Cuando eres un adicto a jugar con fuego, lo normal es quemarse.
Ambos sabemos que la felicidad es una patata caliente que va de tu mano a la mía y que siempre terminamos soltando encima de cualquier tristeza, y que la tristeza, por habitual, es mucho más llevadera.
De nuevo tú horadando el silencio, con esa solfatara volcánica que huele a azufre y destruye cualquier posible aroma melancólico.
Otra vez, como un aparecido que busca el punto de apoyo en sus propias ruinas, para emerger ardiendo.
Y yo, con las manos más bonitas que nunca, sin una sola quemadura después de tantos días sin tu fuego, muriéndome de ganas de tocarte.
A mí siempre me gustaron tus manos, con dedos y sin dedos, la distancia entre tus hombros, la longitud del húmero en tu brazo, tus pies en hawaianas, y el destrozo perenne de tu insolente nariz.
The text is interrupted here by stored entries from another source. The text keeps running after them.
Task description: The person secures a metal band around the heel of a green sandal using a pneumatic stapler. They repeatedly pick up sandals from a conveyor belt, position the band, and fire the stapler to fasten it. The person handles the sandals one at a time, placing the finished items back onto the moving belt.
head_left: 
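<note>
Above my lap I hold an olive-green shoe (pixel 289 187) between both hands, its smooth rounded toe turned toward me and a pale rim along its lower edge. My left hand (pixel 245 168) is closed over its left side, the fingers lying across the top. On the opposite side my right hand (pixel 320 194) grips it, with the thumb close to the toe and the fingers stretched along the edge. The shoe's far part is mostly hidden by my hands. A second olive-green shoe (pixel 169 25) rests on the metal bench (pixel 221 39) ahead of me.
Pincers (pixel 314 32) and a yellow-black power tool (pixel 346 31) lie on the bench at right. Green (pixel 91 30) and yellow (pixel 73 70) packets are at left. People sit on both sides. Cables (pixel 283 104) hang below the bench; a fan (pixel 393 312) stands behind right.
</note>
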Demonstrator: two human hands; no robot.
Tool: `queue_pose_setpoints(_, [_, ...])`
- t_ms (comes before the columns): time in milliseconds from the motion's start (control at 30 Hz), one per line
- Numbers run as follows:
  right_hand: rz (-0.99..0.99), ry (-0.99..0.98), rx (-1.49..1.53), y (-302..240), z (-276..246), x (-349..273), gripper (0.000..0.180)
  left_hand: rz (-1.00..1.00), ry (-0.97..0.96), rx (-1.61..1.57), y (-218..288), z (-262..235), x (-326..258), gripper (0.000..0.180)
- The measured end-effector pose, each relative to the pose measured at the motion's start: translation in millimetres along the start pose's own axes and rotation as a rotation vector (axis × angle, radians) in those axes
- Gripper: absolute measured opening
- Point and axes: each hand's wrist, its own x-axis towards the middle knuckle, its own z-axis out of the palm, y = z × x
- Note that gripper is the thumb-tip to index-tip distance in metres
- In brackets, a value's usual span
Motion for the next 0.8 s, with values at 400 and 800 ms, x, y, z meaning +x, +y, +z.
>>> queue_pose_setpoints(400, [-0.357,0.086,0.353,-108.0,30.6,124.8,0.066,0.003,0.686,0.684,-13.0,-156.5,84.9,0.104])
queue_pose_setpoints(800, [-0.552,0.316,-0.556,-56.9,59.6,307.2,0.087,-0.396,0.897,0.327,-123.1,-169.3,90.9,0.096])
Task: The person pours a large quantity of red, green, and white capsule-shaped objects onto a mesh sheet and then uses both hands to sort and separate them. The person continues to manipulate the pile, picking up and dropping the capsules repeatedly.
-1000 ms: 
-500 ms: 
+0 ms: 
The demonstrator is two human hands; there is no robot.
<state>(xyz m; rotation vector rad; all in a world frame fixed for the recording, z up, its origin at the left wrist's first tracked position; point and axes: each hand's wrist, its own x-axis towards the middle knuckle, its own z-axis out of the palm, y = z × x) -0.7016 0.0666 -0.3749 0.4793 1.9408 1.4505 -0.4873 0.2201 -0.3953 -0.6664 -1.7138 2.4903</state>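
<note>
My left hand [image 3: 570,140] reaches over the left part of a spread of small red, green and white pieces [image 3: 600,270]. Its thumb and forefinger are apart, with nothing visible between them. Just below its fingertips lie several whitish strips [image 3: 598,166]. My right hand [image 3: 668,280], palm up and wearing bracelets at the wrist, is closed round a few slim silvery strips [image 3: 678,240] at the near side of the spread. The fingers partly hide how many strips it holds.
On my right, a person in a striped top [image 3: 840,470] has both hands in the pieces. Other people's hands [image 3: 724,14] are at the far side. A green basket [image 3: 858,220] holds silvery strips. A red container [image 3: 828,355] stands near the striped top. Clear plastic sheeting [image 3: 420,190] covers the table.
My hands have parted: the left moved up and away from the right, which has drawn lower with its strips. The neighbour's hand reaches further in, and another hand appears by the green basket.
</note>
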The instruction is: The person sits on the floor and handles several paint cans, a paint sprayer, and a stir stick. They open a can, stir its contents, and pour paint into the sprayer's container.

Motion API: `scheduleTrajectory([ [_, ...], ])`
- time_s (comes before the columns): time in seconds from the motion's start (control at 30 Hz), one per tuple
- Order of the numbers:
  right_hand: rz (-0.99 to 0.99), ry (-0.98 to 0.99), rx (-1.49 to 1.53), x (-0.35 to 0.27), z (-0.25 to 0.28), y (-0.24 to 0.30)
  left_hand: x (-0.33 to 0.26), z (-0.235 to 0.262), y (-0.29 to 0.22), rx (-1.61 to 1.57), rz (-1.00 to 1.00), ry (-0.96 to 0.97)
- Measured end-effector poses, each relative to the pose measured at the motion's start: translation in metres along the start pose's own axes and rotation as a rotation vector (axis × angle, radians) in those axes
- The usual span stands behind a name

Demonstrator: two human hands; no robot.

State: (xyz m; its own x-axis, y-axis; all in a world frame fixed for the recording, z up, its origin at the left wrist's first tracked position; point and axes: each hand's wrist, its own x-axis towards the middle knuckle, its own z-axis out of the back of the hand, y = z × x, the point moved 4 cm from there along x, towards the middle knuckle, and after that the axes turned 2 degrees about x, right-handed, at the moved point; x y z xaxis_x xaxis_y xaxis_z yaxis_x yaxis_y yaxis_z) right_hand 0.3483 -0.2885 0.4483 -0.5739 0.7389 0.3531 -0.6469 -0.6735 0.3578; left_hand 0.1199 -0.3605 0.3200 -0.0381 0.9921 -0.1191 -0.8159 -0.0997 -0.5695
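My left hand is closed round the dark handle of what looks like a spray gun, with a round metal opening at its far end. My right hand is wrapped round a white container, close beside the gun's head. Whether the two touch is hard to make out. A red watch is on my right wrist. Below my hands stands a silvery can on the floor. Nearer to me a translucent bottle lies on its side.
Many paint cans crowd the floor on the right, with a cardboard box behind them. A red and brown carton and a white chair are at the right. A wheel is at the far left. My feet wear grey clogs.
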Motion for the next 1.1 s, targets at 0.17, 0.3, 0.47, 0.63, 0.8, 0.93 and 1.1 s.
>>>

Va a ser verdad que lo nuestro, al final, es una pura cuestión de huesos extrañamente medular.
De pronto, Enero se hizo Abril y no me hace falta el abrigo.
Si recupero el habla, milagro de Janucâ, si me incorporo a la fila de los locuaces, no va a ser con la épica lírica, sino a puro ras de piel, y tú, de nuevo tú, eternamente tú, tendrás la culpa.